Exercise requirements >> Every line below from the one with "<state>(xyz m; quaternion" through the one with "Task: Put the" is to be repeated exactly, with no picture among them.

Source material >>
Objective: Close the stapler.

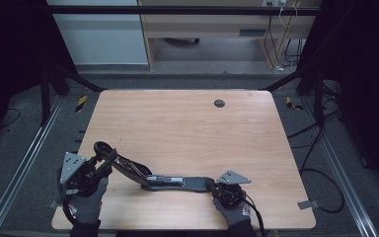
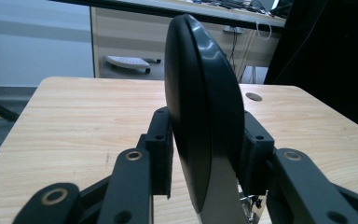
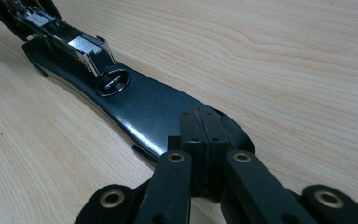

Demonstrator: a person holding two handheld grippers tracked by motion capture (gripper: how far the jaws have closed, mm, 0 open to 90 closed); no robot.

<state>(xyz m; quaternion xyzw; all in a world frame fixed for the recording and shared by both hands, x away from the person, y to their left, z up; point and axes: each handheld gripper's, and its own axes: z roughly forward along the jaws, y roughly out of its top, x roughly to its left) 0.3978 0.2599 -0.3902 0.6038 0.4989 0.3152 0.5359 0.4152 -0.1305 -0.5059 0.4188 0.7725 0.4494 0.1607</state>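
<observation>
Your left gripper [image 2: 205, 154] had its jaws clamped on the rounded black cover [image 2: 200, 107] of the stapler [image 1: 165, 180], holding it swung up and back from the hinge. Your right gripper [image 3: 204, 154] was shut with its pads together, and its tips pressed down on the front end of the stapler's base [image 3: 154, 107] at the near edge of the wooden table [image 1: 187, 123]. So the stapler lay opened out, its metal magazine [image 3: 81, 46] exposed along the base. Judging by that, opening was done; loading or clearing the magazine and closing the cover were left.
</observation>
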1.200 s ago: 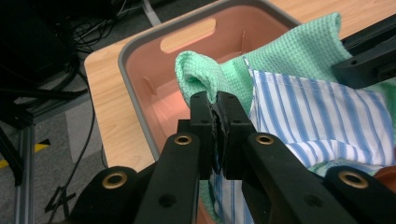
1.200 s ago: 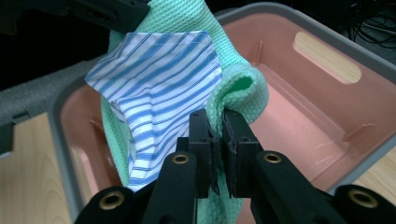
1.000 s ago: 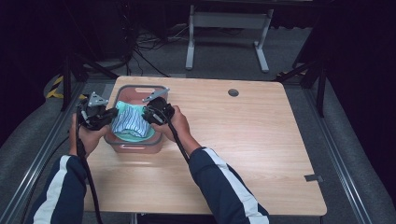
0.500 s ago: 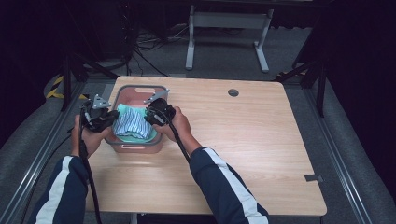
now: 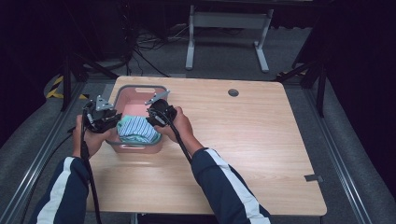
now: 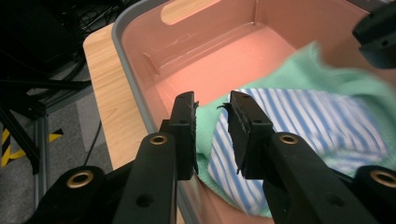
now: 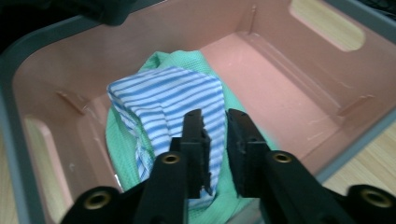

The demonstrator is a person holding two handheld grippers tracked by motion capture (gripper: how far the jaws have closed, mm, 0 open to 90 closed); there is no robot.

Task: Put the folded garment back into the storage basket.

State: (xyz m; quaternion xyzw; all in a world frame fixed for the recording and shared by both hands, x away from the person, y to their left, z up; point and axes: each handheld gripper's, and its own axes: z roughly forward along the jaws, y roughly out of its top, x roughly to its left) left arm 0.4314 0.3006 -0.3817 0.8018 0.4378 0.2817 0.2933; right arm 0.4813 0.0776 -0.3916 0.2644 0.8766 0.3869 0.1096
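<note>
- Smooth pink plastic bin (image 5: 140, 89) with grey rim holds soft striped cloth (image 7: 168, 100) on green waffle-weave cloth (image 7: 122, 154).
- Left gripper (image 6: 212, 130) and right gripper (image 7: 215, 144): jaws just opening, slightly parted, nothing pinched.

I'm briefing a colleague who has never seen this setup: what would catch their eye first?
Probably the pink bin near the table's left edge, with a blue-striped cloth lying on a green cloth at its near end. The left gripper and right gripper flank the pile; both have just been opening, nothing pinched between them.
</note>
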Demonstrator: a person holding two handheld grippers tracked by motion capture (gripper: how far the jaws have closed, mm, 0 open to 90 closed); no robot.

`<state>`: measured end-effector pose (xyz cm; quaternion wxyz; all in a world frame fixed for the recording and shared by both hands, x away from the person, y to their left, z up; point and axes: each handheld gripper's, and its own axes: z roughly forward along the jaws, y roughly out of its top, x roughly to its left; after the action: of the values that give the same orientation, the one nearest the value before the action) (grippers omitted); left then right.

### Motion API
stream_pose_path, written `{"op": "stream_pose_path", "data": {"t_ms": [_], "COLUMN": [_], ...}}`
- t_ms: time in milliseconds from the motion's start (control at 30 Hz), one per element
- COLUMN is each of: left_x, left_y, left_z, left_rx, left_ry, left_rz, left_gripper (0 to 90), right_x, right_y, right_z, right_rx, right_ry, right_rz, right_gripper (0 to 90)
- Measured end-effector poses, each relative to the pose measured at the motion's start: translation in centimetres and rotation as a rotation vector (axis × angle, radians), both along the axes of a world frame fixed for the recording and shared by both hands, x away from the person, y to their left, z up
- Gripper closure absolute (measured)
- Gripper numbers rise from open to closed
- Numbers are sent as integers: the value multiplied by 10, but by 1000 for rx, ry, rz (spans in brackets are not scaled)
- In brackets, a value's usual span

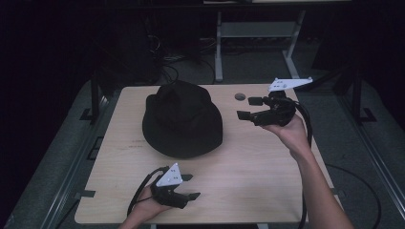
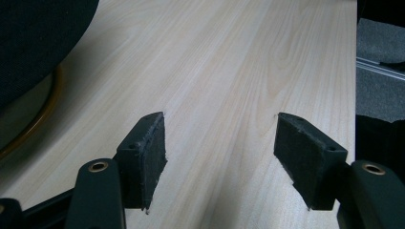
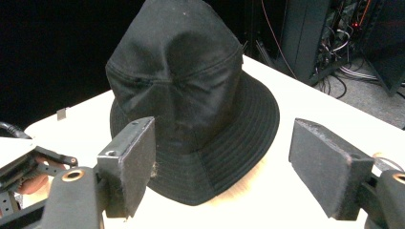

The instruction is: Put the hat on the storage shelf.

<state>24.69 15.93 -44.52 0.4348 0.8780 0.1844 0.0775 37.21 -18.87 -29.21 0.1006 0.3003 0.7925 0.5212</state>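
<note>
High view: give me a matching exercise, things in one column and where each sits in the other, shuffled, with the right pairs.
Things:
1. black bucket hat
2. left hand-held gripper
3. right hand-held gripper
4. round grey cap

Places:
A. low over the table's near edge, jaws apart
B. set in the tabletop near the far edge
C. resting on the table, left of centre
D. held above the table's right side, jaws apart, pointing at the hat

Pairs: 1-C, 2-A, 3-D, 4-B
</note>
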Motion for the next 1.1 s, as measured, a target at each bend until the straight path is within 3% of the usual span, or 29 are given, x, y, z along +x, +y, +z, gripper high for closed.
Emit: {"op": "stream_pose_path", "data": {"t_ms": [433, 1100], "left_x": [0, 1], "left_y": [-1, 1], "left_z": [-2, -3], "left_rx": [15, 3], "left_ry": [9, 19], "left_rz": [-4, 9], "left_gripper": [335, 326], "right_x": [-12, -34], "right_y": [-17, -46], "right_z": [-16, -47], "right_rx": [17, 29], "right_ry": [17, 47], "right_rz": [-26, -63], "right_gripper": [205, 195]}}
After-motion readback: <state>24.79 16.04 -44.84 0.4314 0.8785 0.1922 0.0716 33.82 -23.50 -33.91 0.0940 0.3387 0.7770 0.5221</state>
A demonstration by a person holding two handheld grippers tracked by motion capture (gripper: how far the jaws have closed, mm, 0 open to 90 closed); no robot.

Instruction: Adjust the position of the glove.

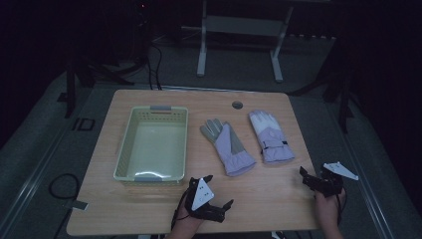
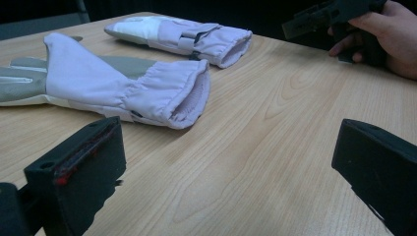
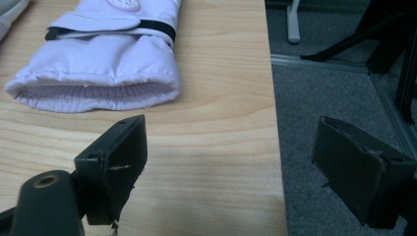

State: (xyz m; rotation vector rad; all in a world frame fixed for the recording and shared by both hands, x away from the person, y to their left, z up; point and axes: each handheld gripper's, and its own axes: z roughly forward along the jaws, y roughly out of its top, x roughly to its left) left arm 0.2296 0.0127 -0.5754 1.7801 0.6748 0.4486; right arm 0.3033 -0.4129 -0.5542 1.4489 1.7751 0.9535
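Left hand-held gripper (image 1: 219,191) sits low at the near edge of the light wooden table (image 1: 263,199), jaws spread wide and gripping nothing; in the left gripper view they frame bare wood, with the cuff of the lilac padded glove with grey palm (image 2: 123,86) just ahead and a little to the side; right hand-held gripper (image 1: 311,181) hovers at the table's near right corner, jaws likewise wide and empty, one over the wood and the other out past the table edge above the grey carpet floor (image 3: 334,98); just beyond it in the right gripper view lies the open ribbed cuff of the lilac padded glove with white fingers and a black strap (image 3: 103,69); from the high view both gloves lie flat side by side in the middle of the table, apart from each other, cuffs towards the person; to their left stands the pale green slotted plastic basket (image 1: 124,144), nothing inside; so by my reading the work looks barely begun; neither glove is gripped or lifted, and if the basket is the goal, both remain to be picked up and carried over.
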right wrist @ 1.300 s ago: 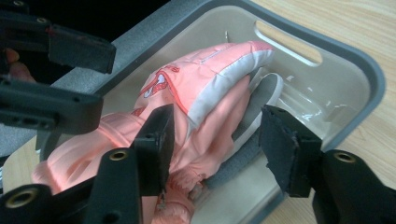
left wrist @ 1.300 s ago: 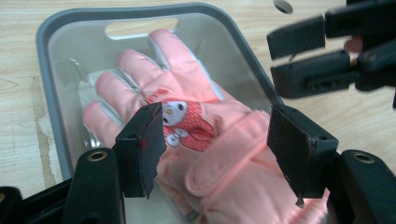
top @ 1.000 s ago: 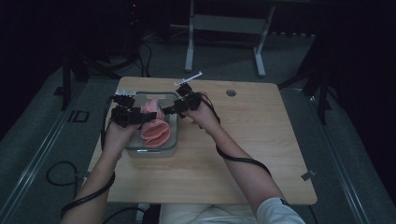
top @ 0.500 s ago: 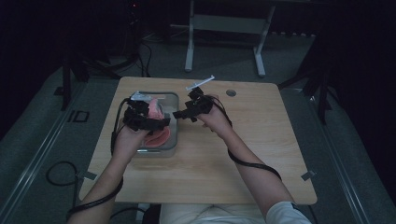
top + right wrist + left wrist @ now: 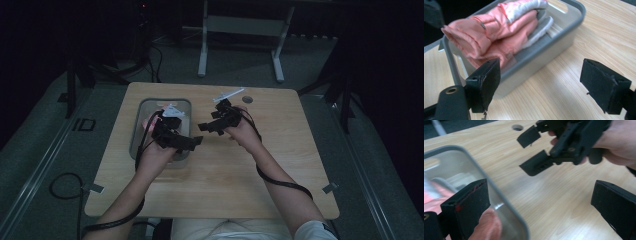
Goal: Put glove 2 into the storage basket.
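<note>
So, both claws are seen hovering over the wooden tabletop [image 5: 225,170], each carried in one of the person's hands. A grey plastic bin [image 5: 139,125] is parked on the left half of the tabletop, and a folded pink garment [image 5: 499,32] with white lining is tucked inside it, bunched up a bit above the rim at one end. In the right claw view the garment is shown lying fully inside the bin, with nothing pinching it.

The left claw [image 5: 192,142] is held just past the bin's right edge, jaws spread wide and nothing caught between them; its jaws have just been opening. In its own view one jaw is seen over the bin's rim and the other out over bare wood.

The right claw [image 5: 206,127] is held near the middle of the tabletop, pointed back toward the bin, also released and empty, its jaws having just been opening too. The two claws are pretty close together, tips facing each other but not touching.

A small round hole [image 5: 247,99] is set into the tabletop near the far edge. Beyond the tabletop a white frame [image 5: 240,40] stands on the grey floor.
</note>
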Available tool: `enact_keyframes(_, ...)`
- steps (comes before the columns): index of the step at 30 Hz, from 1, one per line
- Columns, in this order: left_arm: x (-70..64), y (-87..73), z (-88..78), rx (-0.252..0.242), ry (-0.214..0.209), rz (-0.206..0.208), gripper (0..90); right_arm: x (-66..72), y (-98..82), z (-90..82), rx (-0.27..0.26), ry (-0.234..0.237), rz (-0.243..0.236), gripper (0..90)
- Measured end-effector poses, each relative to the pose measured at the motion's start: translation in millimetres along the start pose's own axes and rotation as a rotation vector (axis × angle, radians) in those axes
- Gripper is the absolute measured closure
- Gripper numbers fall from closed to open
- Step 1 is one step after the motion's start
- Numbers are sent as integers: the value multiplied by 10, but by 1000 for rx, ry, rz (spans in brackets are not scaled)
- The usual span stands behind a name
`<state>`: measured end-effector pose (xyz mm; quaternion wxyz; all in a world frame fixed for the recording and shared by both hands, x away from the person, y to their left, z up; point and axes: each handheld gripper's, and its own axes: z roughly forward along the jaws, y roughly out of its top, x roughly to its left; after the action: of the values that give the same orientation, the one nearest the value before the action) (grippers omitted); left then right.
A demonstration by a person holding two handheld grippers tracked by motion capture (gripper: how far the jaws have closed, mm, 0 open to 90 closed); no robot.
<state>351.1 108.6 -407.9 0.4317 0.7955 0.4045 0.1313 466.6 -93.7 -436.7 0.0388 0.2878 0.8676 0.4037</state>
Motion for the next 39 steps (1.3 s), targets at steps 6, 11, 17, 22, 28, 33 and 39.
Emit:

Answer space >>
<state>(xyz m; quaternion xyzw; all in a world frame fixed for the recording and shared by both hands, x away from the person, y to their left, z up; point and axes: each handheld gripper's, and its own axes: z roughly forward along the jaws, y roughly out of its top, x roughly to its left) 0.3978 0.2599 -0.3902 0.6038 0.4989 0.3152 0.5359 0.4152 -0.1305 -0.5059 0.4188 0.7725 0.4494 0.1607</state>
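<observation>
Your left gripper [image 2: 205, 154] had its jaws clamped on the rounded black cover [image 2: 200, 107] of the stapler [image 1: 165, 180], holding it swung up and back from the hinge. Your right gripper [image 3: 204, 154] was shut with its pads together, and its tips pressed down on the front end of the stapler's base [image 3: 154, 107] at the near edge of the wooden table [image 1: 187, 123]. So the stapler lay opened out, its metal magazine [image 3: 81, 46] exposed along the base. Judging by that, opening was done; loading or clearing the magazine and closing the cover were left.
</observation>
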1.200 s ago: 
1.200 s ago: 
1.000 s ago: 
0.500 s ago: 
now: 
now: 
now: 

The demonstrator is a person holding two handheld grippers tracked by motion capture (gripper: how far the jaws have closed, mm, 0 open to 90 closed); there is no robot.

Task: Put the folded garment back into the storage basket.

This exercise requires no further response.